Alito’s confirmation hearings in January come at a time when Republicans are trying to reshape the high court to a more conservative panel for the next 20 years.
But black Democrats warned they are already lobbying for an extension of the 1965 Voting Rights Act, which is set to expire in 2007, and said more civil rights protections for black Americans could be in jeopardy if Alito is appointed to the Court.
Sen. Joseph R. Biden Jr. (D-Del.) appeared on "Fox News Sunday" last week and said Alito’s 1985 memo about the Warren Court's reapportionment rulings have raised the possibility that Democrats might filibuster his nomination.
"If he really believes that reapportionment is a questionable decision ... you'll find a lot of people, including me, willing to do whatever they can to keep him off the court," Biden said.
Howard Dean, chairman of the Democratic National Committee, said Alito is a threat to civil rights.
"Alito's record suggests an activist judicial philosophy bent on rolling back the rights and freedoms that all Americans value," Dean said in a recent statement. "Alito has sought to limit the rights of women and people with disabilities in discrimination cases, demonstrated an open hostility to women's privacy rights even in basic reproductive health matters, has a record of hostility toward immigrants, and tried to immunize employers from employment discrimination cases.

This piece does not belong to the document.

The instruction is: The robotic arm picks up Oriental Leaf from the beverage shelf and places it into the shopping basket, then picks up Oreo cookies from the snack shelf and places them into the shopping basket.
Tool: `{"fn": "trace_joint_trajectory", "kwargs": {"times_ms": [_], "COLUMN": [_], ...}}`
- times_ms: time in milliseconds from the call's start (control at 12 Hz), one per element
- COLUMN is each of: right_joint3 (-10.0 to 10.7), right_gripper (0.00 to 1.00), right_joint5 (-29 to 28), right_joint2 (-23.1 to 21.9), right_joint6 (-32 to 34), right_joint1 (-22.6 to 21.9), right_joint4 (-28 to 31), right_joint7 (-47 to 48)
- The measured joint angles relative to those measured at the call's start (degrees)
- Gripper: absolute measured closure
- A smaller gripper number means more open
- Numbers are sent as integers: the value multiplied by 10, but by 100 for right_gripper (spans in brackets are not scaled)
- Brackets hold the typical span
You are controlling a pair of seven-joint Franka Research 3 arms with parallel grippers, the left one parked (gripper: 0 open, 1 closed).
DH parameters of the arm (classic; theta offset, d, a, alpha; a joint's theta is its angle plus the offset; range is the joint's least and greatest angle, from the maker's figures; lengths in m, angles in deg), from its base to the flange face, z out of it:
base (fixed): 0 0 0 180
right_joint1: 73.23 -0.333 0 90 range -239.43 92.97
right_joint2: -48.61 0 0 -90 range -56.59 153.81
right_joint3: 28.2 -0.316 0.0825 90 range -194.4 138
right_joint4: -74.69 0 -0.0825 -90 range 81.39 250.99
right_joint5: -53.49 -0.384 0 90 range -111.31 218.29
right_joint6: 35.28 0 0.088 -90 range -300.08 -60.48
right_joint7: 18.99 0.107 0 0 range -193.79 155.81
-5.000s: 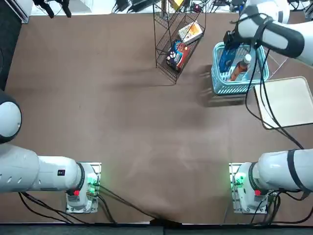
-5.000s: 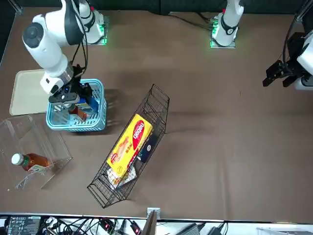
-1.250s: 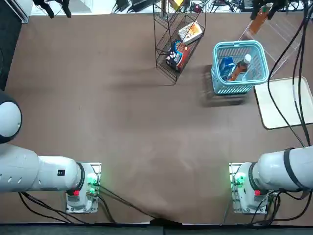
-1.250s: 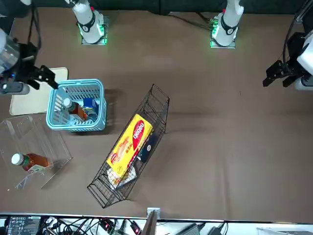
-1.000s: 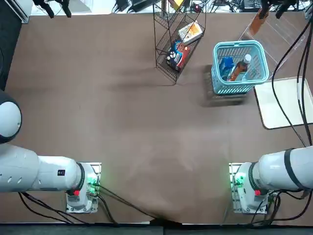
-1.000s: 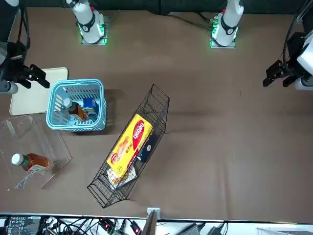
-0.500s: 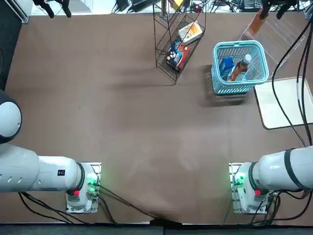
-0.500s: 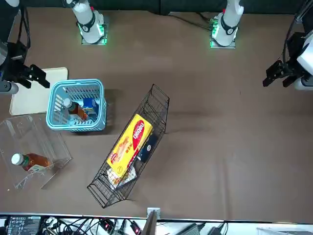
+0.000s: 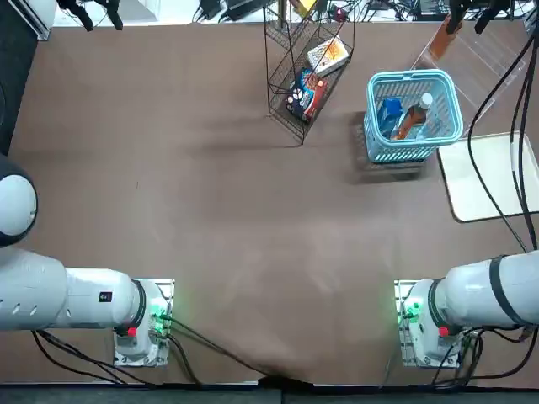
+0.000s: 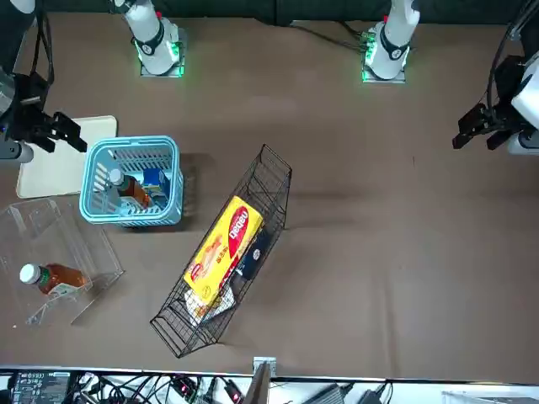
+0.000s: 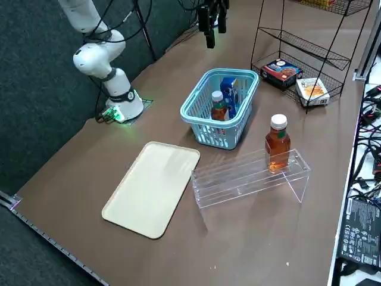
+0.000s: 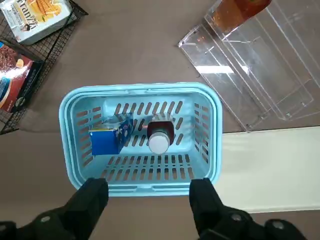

"It is particularly troubling," said Dean, "that President Bush would nominate a judge who would reverse American progress and make the Supreme Court look less like America ...[while] most Americans are honoring the life and legacy of Rosa Parks."
Sen. Barbara Boxer, (D-CA) said Alito faces opposition over his decisions and an array of positions and statements on issues such as abortion that he made as a Reagan administration attorney in the 1980s.
"But even more serious for many people -- many people -- is the fact that he opposed the 'one person, one vote' decisions on drawing legislative districts, she said on "Fox News Sunday."
Eva Paterson, president of the Equal Justice Society, and Kimberly Thomas Rapp, its director of law and public policy, wrote a recent essay analyzing Alito’s views on civil rights and suggested that Alito is an extreme conservative.
"We face the possibility of the confirmation of a U.S. Supreme Court nominee who would turn the clock back on our hard-won civil rights," Paterson and Rapp wrote. "Samuel A. Alito's record demonstrates that, if confirmed, he will prove a friend to those seeking to reverse civil-rights protections."
Paterson and Rapp wrote that it is possible that Alito's "hostility to victims of discrimination" stems from his disagreement with our government's historic efforts to provide redress for some of the harm caused by centuries of sanctioned racism, particularly against blacks.
"In his 1985 application for a senior Justice Department position, Alito wrote, 'In college, I developed a deep interest in constitutional law, motivated in large part by disagreement with [the decisions of the Supreme Court during the 1950s and 1960s], particularly in the areas of ... reapportionment,'" they wrote.
"The 'reapportionment' with which Alito disagrees is the Supreme Court's 1964 decision that resulted in the fundamental concept of 'one person, one vote,'" they said.
"In that case," they argued, "the court prohibited the then-common practice of drawing congressional districts in a way that diluted the influence of people of color by scattering minority voters among numerous districts, essentially drowning them in a sea of white votes."
"The Supreme Court thought this improper, explaining that Article I, Section 2 of the U.S. Constitution demands that "as nearly as is practicable one man's vote in a congressional election is to be worth as much as another's."
"According to Alito's own statements," the writers concluded, "he disagrees particularly with this holding."